Intel's boffins have been busy: the chip goliath has released its latest quad-core processors, codenamed Ivy Bridge. The codename is much better than the real name, which is "3rd generation of Intel Core Microarchitecture".

The tech behind Ivy Bridge is impressive — where Sandy Bridge processors used 32nm architecture, Ivy Bridge uses Intel's 22nm Tri-Gate technology — but is it a great leap forward? Jeremy Laird isn't convinced that it is.

"As predicted, Ivy Bridge is a case of no more cores. Four is your lot," he says. That's not a big deal - "the future of PC processing probably doesn't involve an inexorable rise in the core count" - but Ivy Bridge is "not nearly as good as it could have been. Instead, it's been carefully positioned to be merely as good as it needs to be."

As Laird explains in his in-depth analysis, "Ivy Bridge is not all new.

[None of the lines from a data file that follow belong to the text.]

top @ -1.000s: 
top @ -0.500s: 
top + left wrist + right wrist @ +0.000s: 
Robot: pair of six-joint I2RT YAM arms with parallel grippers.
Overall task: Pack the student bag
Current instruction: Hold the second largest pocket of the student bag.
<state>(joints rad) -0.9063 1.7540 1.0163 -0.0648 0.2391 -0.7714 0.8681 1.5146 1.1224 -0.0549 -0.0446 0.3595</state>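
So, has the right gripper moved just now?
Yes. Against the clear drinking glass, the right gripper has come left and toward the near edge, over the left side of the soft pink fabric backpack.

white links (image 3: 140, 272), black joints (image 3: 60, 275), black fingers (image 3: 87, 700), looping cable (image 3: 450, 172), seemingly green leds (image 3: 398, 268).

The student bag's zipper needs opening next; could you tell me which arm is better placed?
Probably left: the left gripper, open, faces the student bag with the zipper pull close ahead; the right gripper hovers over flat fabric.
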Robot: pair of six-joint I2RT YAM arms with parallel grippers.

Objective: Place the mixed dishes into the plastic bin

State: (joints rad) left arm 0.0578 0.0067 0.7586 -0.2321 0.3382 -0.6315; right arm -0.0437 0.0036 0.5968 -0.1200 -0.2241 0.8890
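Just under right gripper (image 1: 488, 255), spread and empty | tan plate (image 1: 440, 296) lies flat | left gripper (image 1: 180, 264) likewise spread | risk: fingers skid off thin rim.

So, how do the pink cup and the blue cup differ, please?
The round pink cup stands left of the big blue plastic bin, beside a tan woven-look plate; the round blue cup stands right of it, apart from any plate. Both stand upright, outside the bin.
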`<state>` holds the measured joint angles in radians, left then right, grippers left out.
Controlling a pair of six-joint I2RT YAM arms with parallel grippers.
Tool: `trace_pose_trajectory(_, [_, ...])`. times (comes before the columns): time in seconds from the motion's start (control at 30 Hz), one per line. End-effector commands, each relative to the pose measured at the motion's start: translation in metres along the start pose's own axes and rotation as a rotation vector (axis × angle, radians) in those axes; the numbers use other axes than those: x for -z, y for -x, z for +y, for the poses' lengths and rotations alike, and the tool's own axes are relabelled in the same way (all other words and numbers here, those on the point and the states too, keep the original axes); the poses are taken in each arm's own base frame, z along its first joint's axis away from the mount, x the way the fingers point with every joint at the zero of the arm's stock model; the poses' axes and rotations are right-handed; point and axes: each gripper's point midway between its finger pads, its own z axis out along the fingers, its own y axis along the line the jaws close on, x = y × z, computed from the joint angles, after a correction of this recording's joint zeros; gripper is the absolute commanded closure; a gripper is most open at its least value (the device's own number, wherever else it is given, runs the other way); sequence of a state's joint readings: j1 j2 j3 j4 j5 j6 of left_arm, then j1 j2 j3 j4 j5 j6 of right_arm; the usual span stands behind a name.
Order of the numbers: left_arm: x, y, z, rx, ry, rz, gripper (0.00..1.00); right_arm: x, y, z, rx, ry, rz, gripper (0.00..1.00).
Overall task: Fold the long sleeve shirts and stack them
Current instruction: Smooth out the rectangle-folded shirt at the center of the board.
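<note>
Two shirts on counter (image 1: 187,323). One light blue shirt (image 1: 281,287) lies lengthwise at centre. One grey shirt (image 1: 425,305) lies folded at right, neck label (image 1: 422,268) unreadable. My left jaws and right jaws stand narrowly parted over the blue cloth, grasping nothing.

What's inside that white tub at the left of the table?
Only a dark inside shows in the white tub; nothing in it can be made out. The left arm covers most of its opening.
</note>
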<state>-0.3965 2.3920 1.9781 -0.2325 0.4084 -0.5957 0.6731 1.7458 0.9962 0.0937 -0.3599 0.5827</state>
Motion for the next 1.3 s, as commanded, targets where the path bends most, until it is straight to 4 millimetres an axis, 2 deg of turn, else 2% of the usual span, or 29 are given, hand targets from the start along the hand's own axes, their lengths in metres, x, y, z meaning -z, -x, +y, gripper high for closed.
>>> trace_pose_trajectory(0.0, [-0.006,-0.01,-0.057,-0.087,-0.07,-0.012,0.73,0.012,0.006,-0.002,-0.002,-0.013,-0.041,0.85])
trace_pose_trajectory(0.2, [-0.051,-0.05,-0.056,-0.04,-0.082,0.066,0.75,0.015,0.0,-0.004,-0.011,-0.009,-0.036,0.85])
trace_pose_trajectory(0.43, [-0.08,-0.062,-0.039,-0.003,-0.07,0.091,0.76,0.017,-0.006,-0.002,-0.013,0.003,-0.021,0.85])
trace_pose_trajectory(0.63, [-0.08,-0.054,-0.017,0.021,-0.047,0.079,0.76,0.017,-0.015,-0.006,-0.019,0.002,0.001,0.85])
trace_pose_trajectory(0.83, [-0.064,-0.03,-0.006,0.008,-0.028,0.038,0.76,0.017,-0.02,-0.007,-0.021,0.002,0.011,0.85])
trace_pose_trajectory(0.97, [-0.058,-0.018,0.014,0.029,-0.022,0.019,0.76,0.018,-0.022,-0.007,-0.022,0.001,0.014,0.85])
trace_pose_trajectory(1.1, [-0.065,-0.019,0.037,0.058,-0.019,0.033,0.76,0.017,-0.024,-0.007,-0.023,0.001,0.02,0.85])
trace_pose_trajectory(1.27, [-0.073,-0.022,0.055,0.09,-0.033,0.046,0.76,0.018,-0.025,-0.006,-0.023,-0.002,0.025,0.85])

On the CPU side, not a lot has changed". Ivy Bridge does get more graphics power, but that's about it. That "begs the question of whether Ivy Bridge deserves its status as the '3rd generation' of Intel's Core processors."

Laird says: you won't be unhappy if your next PC has an Ivy Bridge in it, but the difference between it and Sandy Bridge isn't dramatic.

What about AMD, Intel's arch-rival? Is there hope for tougher competition from AMD any time soon? "In a word," Laird says, "No."

Eye on smartphones

Intel's ambitions aren't just on the desktop. Its Medfield processors are designed to power smartphones and other mobile devices, and early benchmarks suggest that it's faster than the processors inside the iPhone 4S and Samsung Galaxy S II. However, by the time Medfield devices actually reach the shelves there will be newer, faster processors inside iPhones and other ARM-powered kit.

It seems that everybody has an eye on the smartphone market: even Facebook, which according to rumours is working on a Facebook phone with HTC. As Kate Solomon points out, that means history is repeating: "Hello and welcome to 2010," she writes. That's when HTC's ChaCha was released with a big blue Facebook button on it.

Google Phone? Isn't that the Nexus?

Here's another blast from the past: a Google Phone from 2006. As Chris Smith reports, the device was a prototype for what became Android, "with Google proposing an open source operating system packed with Google apps like Maps, Gmail and Google Talk." What's particularly interesting about the prototype is that, one year before the iPhone was released, Google clearly didn't think touchscreens were the way forward: "The initial device looks a little bit like a strange BlackBerry Bold," Smith points out.

One of Google's big mobile ideas is mobile payments, and O2 has joined the payment party with the launch of O2 Wallet.

The service isn't just for O2 customers: it's available to all UK mobile phone users, or at least it is provided they aren't running Windows Phone: the app for that platform is still in development, along with apps for tablets (we're assuming iPads and Android).

So how does it work? If you're on an iPhone, Android or BlackBerry device you'll be able to add your credit and debit card details to the service and "send" money to people; if the payment isn't received within five days it's automatically credited back to you.

According to O2 Money MD James Le Brocq, "additional functionality will soon enable consumers to use O2 Wallet to top-up mobile airtime, buy train tickets and make mobile contactless payments via NFC technology." We've been promised mobile payments for years, so it'll be interesting to see if O2 can be the firm to make it work.

There's just one problem in the move from real wallets to mobile ones: as Patrick Goss asks, "What will the comedy moths fly out of now?"